Bagi umat Hindu, usia dewasa adalah awal perjalanan untuk menemukan hakekat manusia sejati. Namun sebelum melakukan perjalanan tersebut, setiap orang yang telah masuk usia dewasa atau akil balik harus melalui satu tahap yang wajib dijalani yaitu upacara Metatah atau potong gigi. Metatah merupakan salah satu bagian upacara Manusia Yadnya yaitu upacara penyucian bagi orang yang menginjak dewasa agar menjadi manusia yang baik.

Secara simbolis enam gigi atas yaitu dua taring dan empat gigi seri akan diratakan. Sebagai simbol untuk menghilangkan sifat kebinatangan. Orang tersebut harus sudah mengalami akil balik. Bagi perempuan sudah mengalami menstruasi dan pria mimpi basah. Dan rata-rata usia yang baik adalah 17 tahun. Upacara melalui beberapa tahap, di antaranya pembersihan kaki, sembahyang, sungkem, dirajah, hingga gigi diratakan. Upacara ini sudah dilakukan turun temurun sejak agama Hindu masuk ke Indonesia. Untuk di Pura ini sudah dilakukan 2 kali, upacara ini bisa juga dilakukan untuk satu keluarga besar saja atau juga secara massal seperti saat ini.

Upacara ini adalah salah satu upacara Manusa Yadnya. Tujuannya untuk menghilangkan sad ripu  yaitu enam musuh dalam diri manusia, yakni kama (nafsu/keinginan), loba (rakus), krodha (marah), mada (kemabukan), moha (kebingungan), dan matsarya (iri hati). Enam musuh ini dipercaya akan dapat menjerumuskan manusia ke dalam lubang ke Tidak sempurnaan. Makanya 6 musuh ini perlu dihilangkan.

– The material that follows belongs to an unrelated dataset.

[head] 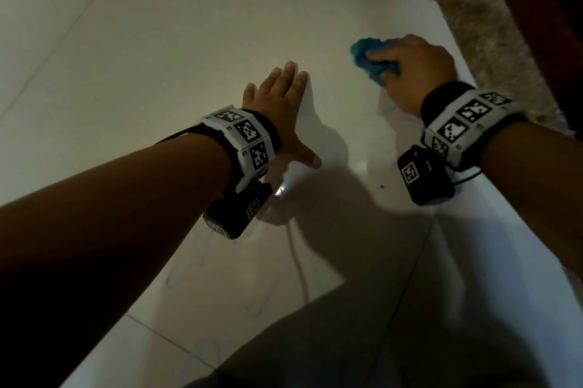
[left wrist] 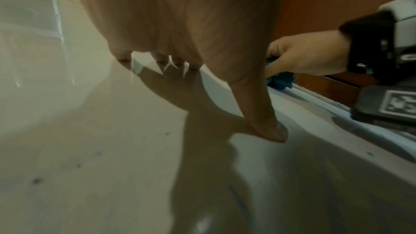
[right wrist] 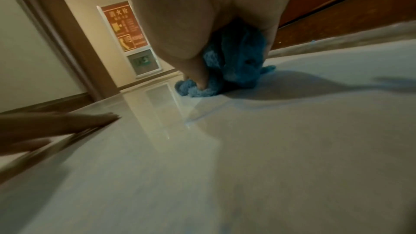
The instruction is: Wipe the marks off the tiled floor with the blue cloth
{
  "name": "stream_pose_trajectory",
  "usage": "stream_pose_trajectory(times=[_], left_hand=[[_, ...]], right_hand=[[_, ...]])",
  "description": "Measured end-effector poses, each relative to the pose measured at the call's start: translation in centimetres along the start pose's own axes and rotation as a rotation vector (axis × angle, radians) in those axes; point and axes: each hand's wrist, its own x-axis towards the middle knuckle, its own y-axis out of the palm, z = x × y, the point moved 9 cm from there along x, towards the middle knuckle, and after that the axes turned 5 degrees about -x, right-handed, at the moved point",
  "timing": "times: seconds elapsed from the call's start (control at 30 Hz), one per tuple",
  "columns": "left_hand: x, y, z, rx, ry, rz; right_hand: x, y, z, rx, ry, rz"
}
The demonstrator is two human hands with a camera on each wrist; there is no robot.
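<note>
My right hand (head: 410,72) grips a bunched blue cloth (head: 370,61) and holds it down on the pale tiled floor (head: 157,56) near the right-hand wall. The right wrist view shows the blue cloth (right wrist: 229,70) squeezed under my palm and thumb, touching the tile. My left hand (head: 280,103) lies flat on the floor left of the cloth, fingers straight and spread. In the left wrist view its fingertips (left wrist: 193,66) and thumb press on the tile. Faint blue marks (head: 205,346) show on the tiles near me, and a small dark speck (head: 382,186) lies between my wrists.
A speckled stone skirting (head: 473,24) and a dark wooden door (head: 542,8) run along the right side. A thin cable (head: 298,261) trails over the floor from my left wrist. A wall with a red sign (right wrist: 123,26) stands at the far end.
</note>
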Motion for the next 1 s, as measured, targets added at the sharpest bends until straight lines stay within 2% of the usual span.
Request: stream_pose_trajectory(times=[0.07, 0.2, 0.3, 0.37, 0.43, 0.5, 0.57, 0.67, 0.73, 0.8, 0.9, 0.97, 1.0], left_hand=[[0.0, 0.0, 0.0, 0.006, -0.001, 0.000], [0.1, 0.0, -0.1, 0.024, -0.012, 0.010], [0.0, 0.0, -0.2, 0.017, -0.017, 0.013], [-0.1, -0.1, -0.2, 0.006, -0.010, 0.008], [-0.1, -0.1, -0.1, 0.006, -0.006, 0.004], [0.1, -0.1, 0.0, 0.014, -0.007, 0.000], [0.1, -0.1, 0.0, 0.015, -0.011, 0.002], [0.0, 0.1, -0.1, 0.016, -0.020, 0.015], [0.0, 0.2, -0.2, 0.016, -0.018, 0.015], [-0.1, 0.1, -0.1, 0.015, -0.011, 0.008], [-0.1, 0.0, 0.0, 0.010, -0.003, 0.001], [-0.1, 0.0, 0.0, 0.009, -0.001, 0.000], [-0.1, 0.1, 0.0, 0.010, -0.001, 0.000]], right_hand=[[-0.3, 0.3, 0.3, 0.022, 0.016, -0.009], [-3.8, 2.8, 6.1, -0.023, -0.214, 0.009], [-4.0, 3.1, 6.3, -0.090, -0.296, 0.052], [-2.2, 1.8, 3.7, -0.051, -0.225, 0.023], [-0.4, 0.2, -0.1, 0.086, -0.017, -0.032], [-0.2, 0.1, -1.5, 0.063, 0.102, -0.059], [-1.3, 1.2, 1.1, 0.036, 0.026, -0.032], [-4.4, 3.3, 6.6, -0.060, -0.233, 0.064], [-4.8, 3.5, 7.5, -0.101, -0.318, 0.103], [-3.3, 2.5, 5.8, -0.076, -0.284, 0.079], [-0.9, 0.8, 1.3, 0.035, -0.074, -0.007], [-1.3, 1.2, 1.1, 0.068, -0.016, -0.021], [-2.2, 1.7, 2.1, 0.033, -0.035, -0.012]])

Sebelum di tatah, Sanging akan melafalkan mantra dulu. Saat sebelum di tatah dan sesudah di tatah, gigi akan di sentuhkan dengan cincin yang berwarna merah delima sebagai lambang proteksi. Saat di tatah, pasti ada air liur dan kadang darah yang akan ditampung di kelungah kelapa gading (anak buah kelapa kecil yang berwarna orange), dan itu dipegang oleh ibu si anak yang di tatah.

Remaja yang ditatah akan diberi cermin untuk melihat giginya udah rata belum ato ada yang panjangan satu. kalo udah ga perlu ditatah lagi kalo belum akan di tatah lagi. Selain itu, orang Hindu yang belum ditatah tetapi dia meninggal, maka sebelum dia dikremasi akan di tatah dulu mayatnya. setelah itu baru di kremasi.